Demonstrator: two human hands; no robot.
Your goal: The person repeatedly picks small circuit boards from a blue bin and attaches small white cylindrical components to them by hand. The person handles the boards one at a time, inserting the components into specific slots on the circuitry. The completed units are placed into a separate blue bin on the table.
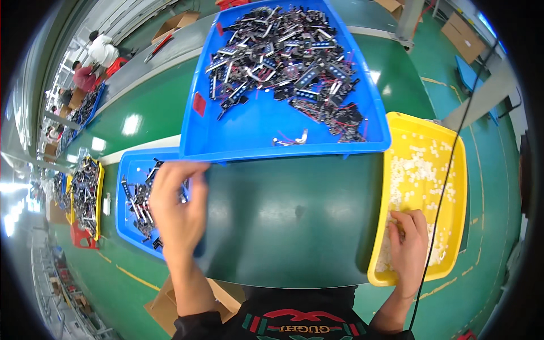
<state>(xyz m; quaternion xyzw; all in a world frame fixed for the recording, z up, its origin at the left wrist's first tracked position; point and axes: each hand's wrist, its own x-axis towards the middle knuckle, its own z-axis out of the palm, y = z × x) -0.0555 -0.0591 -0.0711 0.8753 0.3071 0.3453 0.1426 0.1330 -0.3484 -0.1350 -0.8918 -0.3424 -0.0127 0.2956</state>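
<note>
The shirt (303, 309) has letters. The wide left hand (178, 212) hides some black parts (137, 199). Can't tell if the narrow right hand (409, 246) holds anything.

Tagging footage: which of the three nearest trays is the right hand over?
The yellow tray, scattered with small white pieces; the large blue tray and small blue tray hold dark parts.

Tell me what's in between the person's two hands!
In the head view, between the left hand and right hand, there's dark green tabletop with a small dark mark, then the left rim of the yellow tray.
</note>
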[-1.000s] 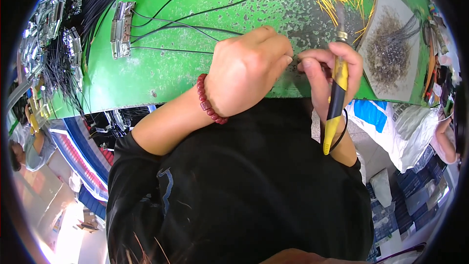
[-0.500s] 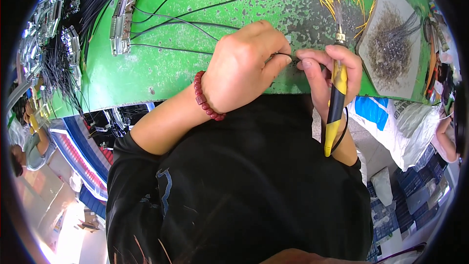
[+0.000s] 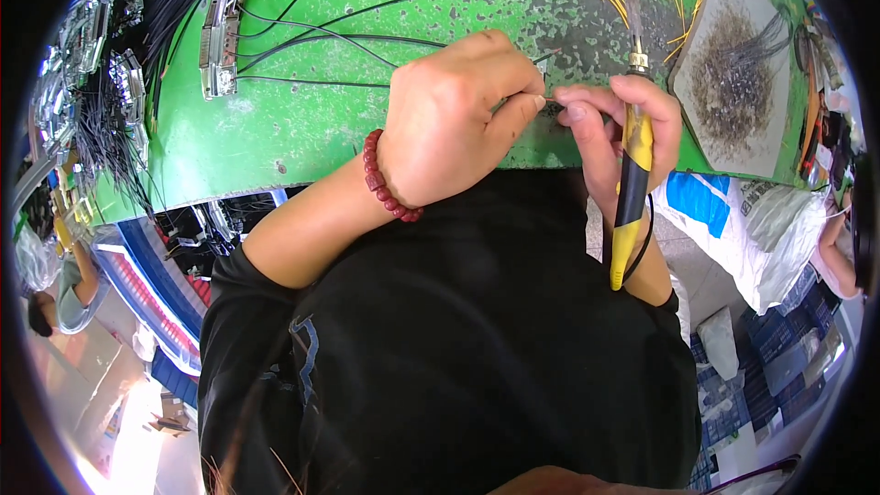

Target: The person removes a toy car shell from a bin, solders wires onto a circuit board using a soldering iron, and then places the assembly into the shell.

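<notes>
Over the green bench [image 3: 275,128], the left hand [image 3: 454,119] is pinching a black wire's [image 3: 548,103] tip steady, while the right hand [image 3: 610,133] is gripping a yellow-handled tool [image 3: 632,174] and meeting that tip.

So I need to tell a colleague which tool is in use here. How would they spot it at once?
Start at the green workbench and go to its near edge, where the two hands meet. The right hand grips a pen-shaped tool with a black and yellow handle and a thin metal tip pointing away from the person. Nothing else on the bench is a thick two-coloured stick; the neighbours are thin wires.
</notes>
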A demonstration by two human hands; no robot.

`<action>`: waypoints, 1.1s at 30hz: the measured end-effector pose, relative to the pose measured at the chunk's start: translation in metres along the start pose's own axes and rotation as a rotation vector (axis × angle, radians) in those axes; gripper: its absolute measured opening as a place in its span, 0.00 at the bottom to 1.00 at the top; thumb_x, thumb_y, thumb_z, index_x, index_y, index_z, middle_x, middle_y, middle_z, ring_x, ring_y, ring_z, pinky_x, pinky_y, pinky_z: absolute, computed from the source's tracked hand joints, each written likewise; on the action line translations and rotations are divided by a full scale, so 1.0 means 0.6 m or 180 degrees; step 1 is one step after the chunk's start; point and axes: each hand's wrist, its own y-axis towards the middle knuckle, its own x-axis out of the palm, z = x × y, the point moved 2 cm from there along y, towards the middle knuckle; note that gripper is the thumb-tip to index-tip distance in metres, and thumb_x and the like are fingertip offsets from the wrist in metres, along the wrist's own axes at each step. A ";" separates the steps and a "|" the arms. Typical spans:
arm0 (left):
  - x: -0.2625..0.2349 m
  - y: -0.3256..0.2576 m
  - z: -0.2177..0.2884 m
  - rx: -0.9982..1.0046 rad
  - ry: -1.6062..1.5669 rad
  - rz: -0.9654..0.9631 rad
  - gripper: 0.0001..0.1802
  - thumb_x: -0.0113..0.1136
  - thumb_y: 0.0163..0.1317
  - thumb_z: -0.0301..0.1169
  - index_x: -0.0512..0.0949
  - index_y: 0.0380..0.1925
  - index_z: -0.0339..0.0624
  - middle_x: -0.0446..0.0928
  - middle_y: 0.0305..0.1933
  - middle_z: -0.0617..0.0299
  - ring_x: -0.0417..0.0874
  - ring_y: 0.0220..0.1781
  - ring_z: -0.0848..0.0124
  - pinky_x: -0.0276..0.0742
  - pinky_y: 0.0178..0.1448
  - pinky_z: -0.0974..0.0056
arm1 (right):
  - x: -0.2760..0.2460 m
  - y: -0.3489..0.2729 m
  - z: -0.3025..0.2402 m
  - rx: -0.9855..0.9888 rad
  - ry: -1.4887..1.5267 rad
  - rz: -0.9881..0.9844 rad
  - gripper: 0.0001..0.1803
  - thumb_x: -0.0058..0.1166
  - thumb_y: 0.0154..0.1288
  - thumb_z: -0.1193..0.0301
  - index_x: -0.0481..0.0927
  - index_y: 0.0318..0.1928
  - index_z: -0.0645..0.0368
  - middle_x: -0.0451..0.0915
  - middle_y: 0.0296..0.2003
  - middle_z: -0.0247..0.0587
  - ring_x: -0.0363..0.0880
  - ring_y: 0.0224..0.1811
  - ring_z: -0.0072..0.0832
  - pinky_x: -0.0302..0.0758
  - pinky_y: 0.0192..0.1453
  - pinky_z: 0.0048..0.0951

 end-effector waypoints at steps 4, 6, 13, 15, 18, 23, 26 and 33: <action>0.001 0.000 -0.002 0.0105 0.0190 -0.0045 0.05 0.65 0.48 0.19 0.79 0.26 0.38 0.76 0.26 0.59 0.77 0.27 0.65 0.73 0.30 0.67 | 0.001 0.003 0.001 0.0011 -0.0244 -0.0049 0.21 0.58 0.57 0.85 0.68 0.50 0.61 0.83 0.34 0.42 0.82 0.36 0.21 0.75 0.36 0.17; 0.001 -0.001 -0.001 0.0135 0.0242 -0.0018 0.05 0.65 0.48 0.19 0.79 0.26 0.38 0.76 0.26 0.58 0.78 0.29 0.64 0.74 0.31 0.66 | 0.003 0.006 -0.001 0.0010 -0.0301 -0.0050 0.21 0.58 0.57 0.84 0.69 0.50 0.61 0.83 0.33 0.41 0.82 0.37 0.20 0.74 0.36 0.16; 0.009 -0.004 -0.005 0.0305 0.0408 0.0140 0.05 0.65 0.47 0.22 0.78 0.23 0.41 0.75 0.25 0.61 0.78 0.27 0.63 0.74 0.29 0.64 | 0.001 0.011 0.001 0.0234 -0.0004 -0.0053 0.23 0.59 0.56 0.85 0.68 0.51 0.59 0.82 0.32 0.39 0.72 0.26 0.12 0.66 0.27 0.13; 0.009 -0.005 -0.004 0.0366 0.0461 0.0238 0.05 0.65 0.46 0.26 0.77 0.22 0.45 0.73 0.24 0.63 0.78 0.26 0.62 0.74 0.27 0.62 | 0.006 0.016 -0.006 0.0379 -0.0112 -0.0191 0.22 0.58 0.57 0.85 0.68 0.51 0.60 0.81 0.29 0.37 0.72 0.27 0.12 0.67 0.28 0.14; 0.006 -0.005 0.003 0.0331 0.0225 0.0208 0.06 0.66 0.46 0.18 0.79 0.24 0.39 0.76 0.26 0.59 0.78 0.27 0.65 0.74 0.30 0.66 | 0.008 0.018 -0.004 0.0386 0.0127 -0.0130 0.22 0.58 0.57 0.85 0.68 0.51 0.60 0.79 0.27 0.36 0.72 0.27 0.13 0.67 0.28 0.14; 0.008 -0.001 -0.005 0.0415 0.0424 0.0322 0.06 0.65 0.46 0.19 0.78 0.24 0.39 0.76 0.26 0.59 0.78 0.29 0.62 0.75 0.33 0.65 | -0.010 0.021 0.001 0.0381 0.0131 0.0137 0.20 0.55 0.64 0.76 0.67 0.55 0.64 0.81 0.28 0.43 0.76 0.27 0.19 0.73 0.31 0.18; 0.015 0.006 -0.014 0.0553 0.0836 0.0321 0.06 0.65 0.46 0.21 0.77 0.24 0.39 0.75 0.27 0.59 0.77 0.31 0.61 0.75 0.35 0.63 | -0.059 0.015 -0.014 0.0842 -0.0099 0.0032 0.41 0.46 0.64 0.42 0.63 0.61 0.66 0.81 0.28 0.44 0.75 0.24 0.21 0.72 0.30 0.19; 0.026 0.008 -0.028 0.0625 0.1086 0.0322 0.07 0.65 0.45 0.22 0.75 0.22 0.40 0.76 0.29 0.60 0.77 0.32 0.61 0.74 0.36 0.61 | -0.098 -0.017 0.001 0.0385 0.0261 0.0711 0.30 0.52 0.60 0.55 0.74 0.47 0.75 0.75 0.27 0.43 0.70 0.22 0.20 0.65 0.27 0.18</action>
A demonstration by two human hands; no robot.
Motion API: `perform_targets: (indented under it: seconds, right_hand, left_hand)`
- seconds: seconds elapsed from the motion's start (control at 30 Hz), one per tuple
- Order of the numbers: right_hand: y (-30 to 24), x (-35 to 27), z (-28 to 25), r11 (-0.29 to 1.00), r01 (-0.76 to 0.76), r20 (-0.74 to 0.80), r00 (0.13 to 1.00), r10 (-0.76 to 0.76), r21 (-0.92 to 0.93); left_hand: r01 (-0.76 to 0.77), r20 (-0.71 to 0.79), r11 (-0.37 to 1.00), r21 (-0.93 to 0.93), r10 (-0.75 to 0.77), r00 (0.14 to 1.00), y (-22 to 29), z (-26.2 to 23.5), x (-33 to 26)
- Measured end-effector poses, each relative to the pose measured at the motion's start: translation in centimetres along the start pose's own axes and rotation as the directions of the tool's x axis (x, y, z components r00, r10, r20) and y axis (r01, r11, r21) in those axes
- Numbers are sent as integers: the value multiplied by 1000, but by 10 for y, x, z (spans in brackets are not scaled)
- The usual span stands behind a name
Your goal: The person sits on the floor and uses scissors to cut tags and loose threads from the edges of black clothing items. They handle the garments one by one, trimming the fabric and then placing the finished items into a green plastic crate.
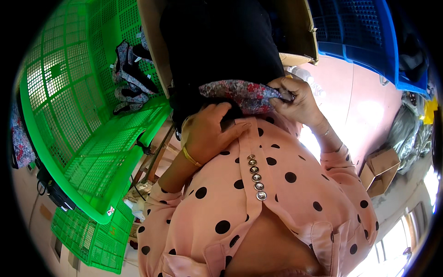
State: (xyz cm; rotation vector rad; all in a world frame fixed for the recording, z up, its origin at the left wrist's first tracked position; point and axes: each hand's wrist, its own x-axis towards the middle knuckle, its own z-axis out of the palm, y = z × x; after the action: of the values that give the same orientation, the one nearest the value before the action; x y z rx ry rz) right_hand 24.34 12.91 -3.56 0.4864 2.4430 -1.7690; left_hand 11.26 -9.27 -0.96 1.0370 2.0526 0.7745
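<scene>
A curved piece of grey, red and blue floral fabric with dark trim lies across my lap, over black trousers or dark cloth. My right hand pinches its right end between thumb and fingers. At the piece's lower left, my left hand rests with thumb and forefinger spread apart. Black cloth shows in the gap between them; whether it belongs to the floral piece I cannot tell. The other left fingers are mostly hidden.
On my left stands a green plastic crate, with several floral, dark-edged fabric pieces in it. A cardboard box is before me. A blue crate stands right, above plastic bags and a small carton.
</scene>
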Motion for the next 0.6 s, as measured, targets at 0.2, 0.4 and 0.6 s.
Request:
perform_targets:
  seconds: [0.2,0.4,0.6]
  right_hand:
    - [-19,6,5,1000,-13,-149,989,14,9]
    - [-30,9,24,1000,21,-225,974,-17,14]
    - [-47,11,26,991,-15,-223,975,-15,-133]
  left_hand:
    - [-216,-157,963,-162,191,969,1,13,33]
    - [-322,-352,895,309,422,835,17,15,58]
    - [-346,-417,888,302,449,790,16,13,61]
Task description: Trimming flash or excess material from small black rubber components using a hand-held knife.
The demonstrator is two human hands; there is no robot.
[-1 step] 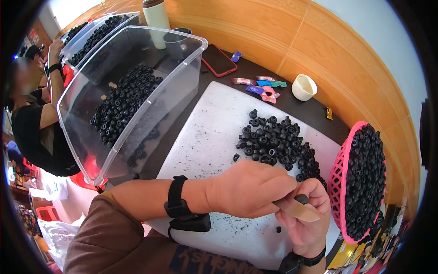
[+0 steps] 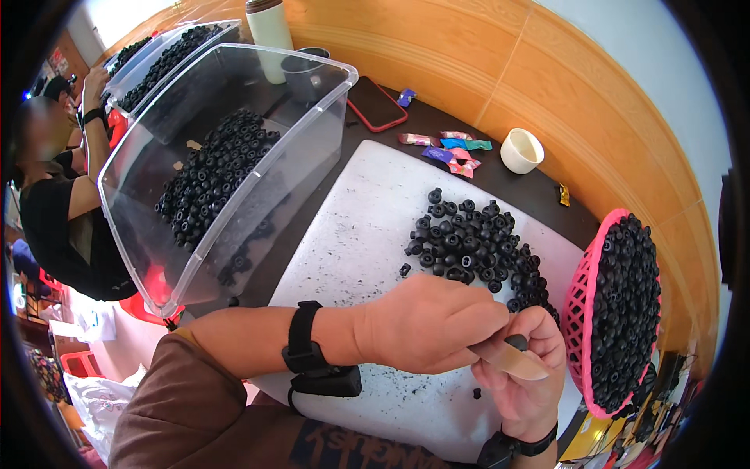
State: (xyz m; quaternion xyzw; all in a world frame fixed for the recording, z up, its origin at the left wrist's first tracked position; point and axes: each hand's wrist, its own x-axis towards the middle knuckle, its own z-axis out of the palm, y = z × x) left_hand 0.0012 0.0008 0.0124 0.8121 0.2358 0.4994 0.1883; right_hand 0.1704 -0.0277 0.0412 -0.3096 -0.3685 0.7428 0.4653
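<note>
My left hand [image 2: 441, 324] is closed round a knife, its handle hidden in the fist. The short knife blade [image 2: 512, 361] points right, its flat side catching light. Close beside it, my right hand [image 2: 527, 371] pinches a small black rubber part [image 2: 516, 341], partly covered by the fingers and blade. Both hands meet above a white foam board [image 2: 336, 234] sprinkled with black crumbs. Just beyond them lies a heap of black rubber parts [image 2: 461, 238], round with short stems. One tiny black scrap [image 2: 477, 393] rests on the board beside my right hand.
A clear plastic bin [image 2: 312, 148] with black parts stands left. At right, a pink basket [image 2: 576, 328] is heaped with them. Behind the board are a phone [image 2: 376, 105], wrapped candies [image 2: 453, 152], a white cup [image 2: 521, 151] and a bottle [image 2: 269, 39]. Another person [image 2: 70, 219] sits far left.
</note>
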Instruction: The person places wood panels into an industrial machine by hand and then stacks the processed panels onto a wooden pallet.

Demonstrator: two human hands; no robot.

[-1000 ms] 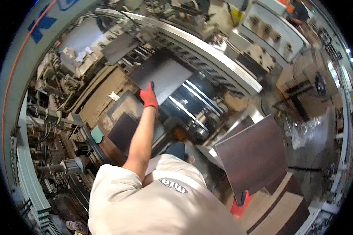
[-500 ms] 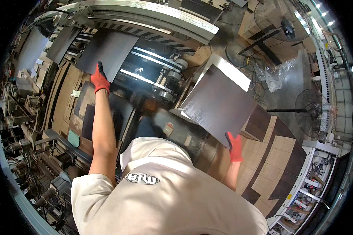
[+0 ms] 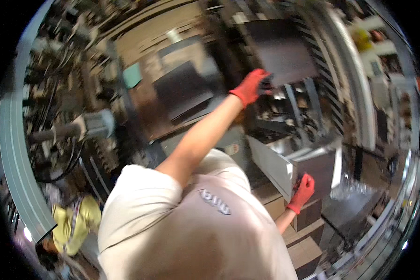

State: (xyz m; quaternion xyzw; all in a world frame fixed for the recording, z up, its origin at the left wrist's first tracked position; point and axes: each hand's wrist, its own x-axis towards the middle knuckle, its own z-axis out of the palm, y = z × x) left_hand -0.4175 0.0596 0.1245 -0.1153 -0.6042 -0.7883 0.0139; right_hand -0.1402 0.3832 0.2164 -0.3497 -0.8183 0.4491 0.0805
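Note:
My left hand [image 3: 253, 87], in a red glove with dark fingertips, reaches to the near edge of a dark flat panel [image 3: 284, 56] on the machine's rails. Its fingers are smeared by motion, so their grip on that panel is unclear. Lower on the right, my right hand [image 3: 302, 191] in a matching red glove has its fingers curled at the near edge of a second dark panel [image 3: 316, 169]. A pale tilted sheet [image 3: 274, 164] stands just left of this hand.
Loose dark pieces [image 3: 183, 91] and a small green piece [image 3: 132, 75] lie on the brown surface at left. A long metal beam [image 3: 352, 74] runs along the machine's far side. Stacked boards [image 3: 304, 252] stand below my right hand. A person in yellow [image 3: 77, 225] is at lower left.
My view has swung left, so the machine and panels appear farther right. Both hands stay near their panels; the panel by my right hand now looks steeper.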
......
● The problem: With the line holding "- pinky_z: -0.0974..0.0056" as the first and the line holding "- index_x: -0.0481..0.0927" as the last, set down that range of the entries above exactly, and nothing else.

● Solution to this exercise:
  - pinky_z: -0.0974..0.0056
arm1 (right):
  - x: -0.2760..0.2460 m
  - y: -0.3489..0.2729 m
  - z: -0.3025..0.2402 m
  - rx: -0.9855..0.9888 rad
  - ry: -1.4887..1.5267 rad
  - rz: -0.9881..0.9844 rad
  - gripper: 0.0001..0.1803
  - thumb_x: -0.0058..0.1166
  - thumb_y: 0.0154..0.1288
  - thumb_z: -0.1193..0.0301
  - index_x: -0.0481..0.0927

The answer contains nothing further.